■ Work instructions
Out of the material that follows, write out exactly the lines from the line with "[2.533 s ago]" to the line with "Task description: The", both ends included, and no others.

(Beginning of Given entries)

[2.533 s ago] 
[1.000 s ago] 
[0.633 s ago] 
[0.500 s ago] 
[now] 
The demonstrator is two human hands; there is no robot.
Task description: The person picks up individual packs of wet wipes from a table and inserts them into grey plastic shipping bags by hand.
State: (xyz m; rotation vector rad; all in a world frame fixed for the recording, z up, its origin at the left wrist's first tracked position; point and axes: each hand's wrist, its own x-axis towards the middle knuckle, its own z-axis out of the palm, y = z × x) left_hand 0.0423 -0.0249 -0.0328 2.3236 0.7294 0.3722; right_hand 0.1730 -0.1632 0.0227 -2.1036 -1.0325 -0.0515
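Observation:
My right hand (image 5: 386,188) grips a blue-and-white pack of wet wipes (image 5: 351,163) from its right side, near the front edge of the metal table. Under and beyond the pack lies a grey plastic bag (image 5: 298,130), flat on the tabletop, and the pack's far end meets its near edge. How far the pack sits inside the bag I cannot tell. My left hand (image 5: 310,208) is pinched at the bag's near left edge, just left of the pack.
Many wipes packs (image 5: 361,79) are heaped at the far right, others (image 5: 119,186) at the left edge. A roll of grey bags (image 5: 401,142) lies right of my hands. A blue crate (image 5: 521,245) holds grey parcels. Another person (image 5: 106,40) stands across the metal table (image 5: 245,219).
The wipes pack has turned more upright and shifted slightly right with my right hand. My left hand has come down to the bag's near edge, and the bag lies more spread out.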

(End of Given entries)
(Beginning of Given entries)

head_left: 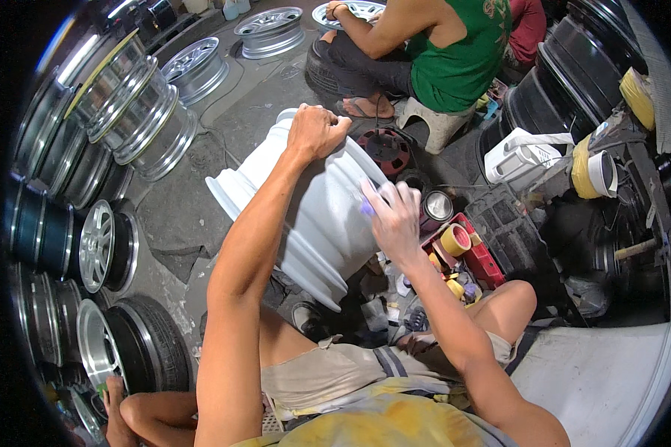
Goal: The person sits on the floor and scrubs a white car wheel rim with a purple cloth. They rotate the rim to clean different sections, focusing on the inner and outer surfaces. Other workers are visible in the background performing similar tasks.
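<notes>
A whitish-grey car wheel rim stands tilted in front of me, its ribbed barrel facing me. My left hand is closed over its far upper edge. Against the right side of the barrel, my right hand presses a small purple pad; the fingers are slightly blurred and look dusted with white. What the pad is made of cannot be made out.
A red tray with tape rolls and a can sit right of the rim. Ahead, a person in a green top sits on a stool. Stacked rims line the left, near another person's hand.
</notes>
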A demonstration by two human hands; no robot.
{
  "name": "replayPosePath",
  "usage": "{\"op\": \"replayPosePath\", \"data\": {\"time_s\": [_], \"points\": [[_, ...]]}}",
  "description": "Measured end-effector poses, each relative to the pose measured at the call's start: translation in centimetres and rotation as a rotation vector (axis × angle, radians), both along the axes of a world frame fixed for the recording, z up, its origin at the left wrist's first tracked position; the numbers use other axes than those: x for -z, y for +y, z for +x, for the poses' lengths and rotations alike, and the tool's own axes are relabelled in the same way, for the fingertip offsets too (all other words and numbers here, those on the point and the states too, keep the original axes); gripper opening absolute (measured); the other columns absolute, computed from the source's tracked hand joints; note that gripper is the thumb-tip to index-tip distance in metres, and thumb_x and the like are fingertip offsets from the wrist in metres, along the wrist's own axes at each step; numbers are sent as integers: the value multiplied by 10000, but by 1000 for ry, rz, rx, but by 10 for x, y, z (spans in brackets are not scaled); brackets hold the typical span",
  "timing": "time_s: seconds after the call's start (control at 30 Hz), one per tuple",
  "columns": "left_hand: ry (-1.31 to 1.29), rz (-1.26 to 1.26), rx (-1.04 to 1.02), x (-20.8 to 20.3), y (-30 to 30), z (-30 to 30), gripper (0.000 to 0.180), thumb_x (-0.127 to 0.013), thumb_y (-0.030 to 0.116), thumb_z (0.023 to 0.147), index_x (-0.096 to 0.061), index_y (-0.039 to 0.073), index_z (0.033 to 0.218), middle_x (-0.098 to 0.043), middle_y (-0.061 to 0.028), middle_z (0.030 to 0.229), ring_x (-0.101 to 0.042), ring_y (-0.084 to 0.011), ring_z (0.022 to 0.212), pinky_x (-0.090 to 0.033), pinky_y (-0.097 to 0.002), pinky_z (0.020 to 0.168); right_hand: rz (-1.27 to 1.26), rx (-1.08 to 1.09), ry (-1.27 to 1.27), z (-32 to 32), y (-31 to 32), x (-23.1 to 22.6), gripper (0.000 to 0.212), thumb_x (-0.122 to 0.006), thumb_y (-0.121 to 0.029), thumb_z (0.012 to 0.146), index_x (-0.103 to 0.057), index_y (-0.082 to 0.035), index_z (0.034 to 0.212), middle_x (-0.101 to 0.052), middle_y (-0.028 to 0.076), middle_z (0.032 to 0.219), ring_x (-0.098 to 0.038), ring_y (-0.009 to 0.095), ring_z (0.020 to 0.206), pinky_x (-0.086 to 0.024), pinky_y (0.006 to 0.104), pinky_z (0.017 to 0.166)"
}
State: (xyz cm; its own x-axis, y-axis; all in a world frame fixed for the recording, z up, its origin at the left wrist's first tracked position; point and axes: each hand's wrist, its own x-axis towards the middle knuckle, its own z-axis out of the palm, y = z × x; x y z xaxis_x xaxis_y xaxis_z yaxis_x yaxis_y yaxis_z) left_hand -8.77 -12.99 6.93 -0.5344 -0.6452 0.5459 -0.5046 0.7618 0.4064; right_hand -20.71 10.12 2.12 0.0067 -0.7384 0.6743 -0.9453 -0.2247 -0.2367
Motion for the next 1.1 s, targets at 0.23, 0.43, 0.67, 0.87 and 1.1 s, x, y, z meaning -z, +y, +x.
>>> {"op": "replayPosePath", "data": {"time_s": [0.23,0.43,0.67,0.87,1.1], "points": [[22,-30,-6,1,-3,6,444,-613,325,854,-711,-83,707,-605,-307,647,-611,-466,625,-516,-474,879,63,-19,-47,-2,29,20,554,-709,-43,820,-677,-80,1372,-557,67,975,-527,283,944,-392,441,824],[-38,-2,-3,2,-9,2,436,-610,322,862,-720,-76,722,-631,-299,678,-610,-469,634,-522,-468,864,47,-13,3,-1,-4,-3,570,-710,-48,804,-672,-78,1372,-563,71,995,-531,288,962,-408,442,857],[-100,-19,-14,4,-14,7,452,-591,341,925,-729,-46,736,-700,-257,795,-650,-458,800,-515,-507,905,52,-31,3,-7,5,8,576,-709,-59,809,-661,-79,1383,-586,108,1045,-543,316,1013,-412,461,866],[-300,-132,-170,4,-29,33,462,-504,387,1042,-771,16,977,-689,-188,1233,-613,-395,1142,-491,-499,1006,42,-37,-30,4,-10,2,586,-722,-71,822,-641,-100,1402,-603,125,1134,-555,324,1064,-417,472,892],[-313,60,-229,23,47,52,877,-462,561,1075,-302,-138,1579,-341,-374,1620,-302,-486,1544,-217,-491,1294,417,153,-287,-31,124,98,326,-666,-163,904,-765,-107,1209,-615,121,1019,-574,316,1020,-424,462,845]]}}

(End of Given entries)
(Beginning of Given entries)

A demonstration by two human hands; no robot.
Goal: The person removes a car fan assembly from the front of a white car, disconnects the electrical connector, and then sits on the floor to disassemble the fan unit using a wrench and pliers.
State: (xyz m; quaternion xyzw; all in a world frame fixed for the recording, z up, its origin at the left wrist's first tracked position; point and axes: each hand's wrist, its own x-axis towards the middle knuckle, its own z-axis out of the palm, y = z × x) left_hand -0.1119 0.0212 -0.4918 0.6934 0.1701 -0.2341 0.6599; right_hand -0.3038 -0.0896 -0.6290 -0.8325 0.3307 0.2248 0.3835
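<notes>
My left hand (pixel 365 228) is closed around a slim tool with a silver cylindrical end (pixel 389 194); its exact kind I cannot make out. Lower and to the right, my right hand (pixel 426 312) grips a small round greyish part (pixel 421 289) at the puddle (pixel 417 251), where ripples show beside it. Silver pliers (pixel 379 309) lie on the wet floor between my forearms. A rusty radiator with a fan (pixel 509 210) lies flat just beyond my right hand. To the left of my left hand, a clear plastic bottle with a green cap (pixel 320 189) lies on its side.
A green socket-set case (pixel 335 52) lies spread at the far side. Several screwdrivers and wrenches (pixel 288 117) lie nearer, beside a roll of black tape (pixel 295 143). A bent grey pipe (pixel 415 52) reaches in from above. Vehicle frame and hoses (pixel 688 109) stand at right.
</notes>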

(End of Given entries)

■ Solution to the problem
[2.533 s ago] 
[1.000 s ago] 
[0.633 s ago] 
[0.500 s ago] 
[now] 
The demonstrator is two human hands; there is no robot.
Task description: The person picks up individual packs of wet wipes from a table and inserts them into grey plastic shipping bags by hand.

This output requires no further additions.